What is being asked:
Work out how many lines of the listing below include the string "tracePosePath", and give that number alone.

___ Source data

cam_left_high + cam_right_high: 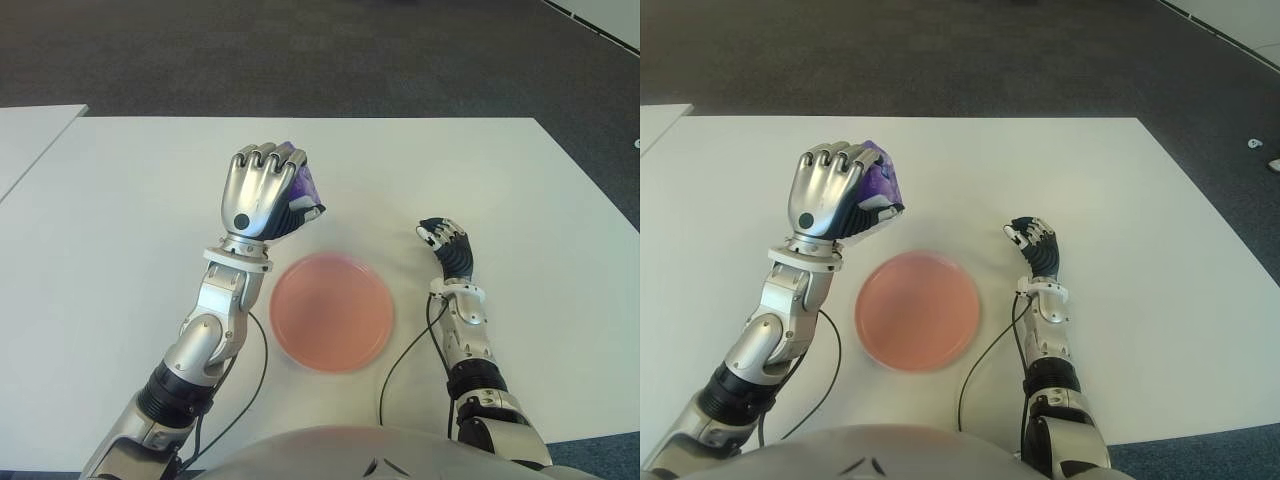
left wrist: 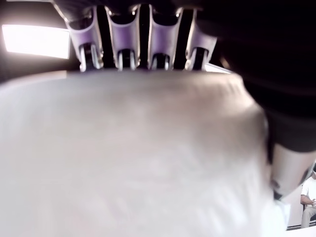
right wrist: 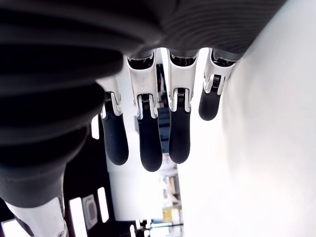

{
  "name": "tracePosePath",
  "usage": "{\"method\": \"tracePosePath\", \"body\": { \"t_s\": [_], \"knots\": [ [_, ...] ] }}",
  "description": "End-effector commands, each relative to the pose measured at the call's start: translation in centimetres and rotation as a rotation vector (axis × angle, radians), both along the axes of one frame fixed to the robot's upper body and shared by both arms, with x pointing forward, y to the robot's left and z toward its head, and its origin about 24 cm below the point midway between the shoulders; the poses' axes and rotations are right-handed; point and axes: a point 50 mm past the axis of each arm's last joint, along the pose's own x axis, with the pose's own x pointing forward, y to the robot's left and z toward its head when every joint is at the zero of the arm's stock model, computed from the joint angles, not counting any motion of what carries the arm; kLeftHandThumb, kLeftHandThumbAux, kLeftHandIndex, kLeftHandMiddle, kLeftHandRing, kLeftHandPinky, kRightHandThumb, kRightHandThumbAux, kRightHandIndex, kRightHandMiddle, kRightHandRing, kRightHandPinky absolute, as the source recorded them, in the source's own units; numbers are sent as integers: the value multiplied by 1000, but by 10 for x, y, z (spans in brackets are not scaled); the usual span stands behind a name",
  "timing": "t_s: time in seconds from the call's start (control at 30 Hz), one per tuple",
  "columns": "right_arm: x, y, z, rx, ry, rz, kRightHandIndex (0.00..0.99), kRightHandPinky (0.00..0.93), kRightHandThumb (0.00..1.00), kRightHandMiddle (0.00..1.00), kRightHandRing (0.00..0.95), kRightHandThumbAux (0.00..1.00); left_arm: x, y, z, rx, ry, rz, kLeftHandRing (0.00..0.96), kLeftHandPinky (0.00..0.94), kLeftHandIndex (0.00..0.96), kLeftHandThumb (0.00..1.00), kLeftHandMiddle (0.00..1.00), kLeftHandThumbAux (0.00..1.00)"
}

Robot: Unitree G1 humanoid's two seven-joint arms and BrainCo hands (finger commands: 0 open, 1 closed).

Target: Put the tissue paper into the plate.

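The left hand (image 1: pixel 262 192) gripped the tissue pack (image 1: pixel 304 187), raised just beyond the plate's (image 1: pixel 331 311) far rim; placing it there remained undone. The right hand (image 1: pixel 447 248) showed beside the plate, fingers relaxed, empty.

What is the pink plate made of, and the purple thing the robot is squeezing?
The plate looks like smooth matte plastic: even pink, thin raised rim, no shine, though I can't be sure. The purple pack in the left hand looks like a glossy plastic wrapper with creases, probably holding tissues. The right hand shows right of the plate, holding nothing.
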Motion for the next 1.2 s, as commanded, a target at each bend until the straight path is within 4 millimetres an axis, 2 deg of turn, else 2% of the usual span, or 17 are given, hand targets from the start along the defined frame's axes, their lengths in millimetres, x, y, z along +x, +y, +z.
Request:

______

Written solution:
2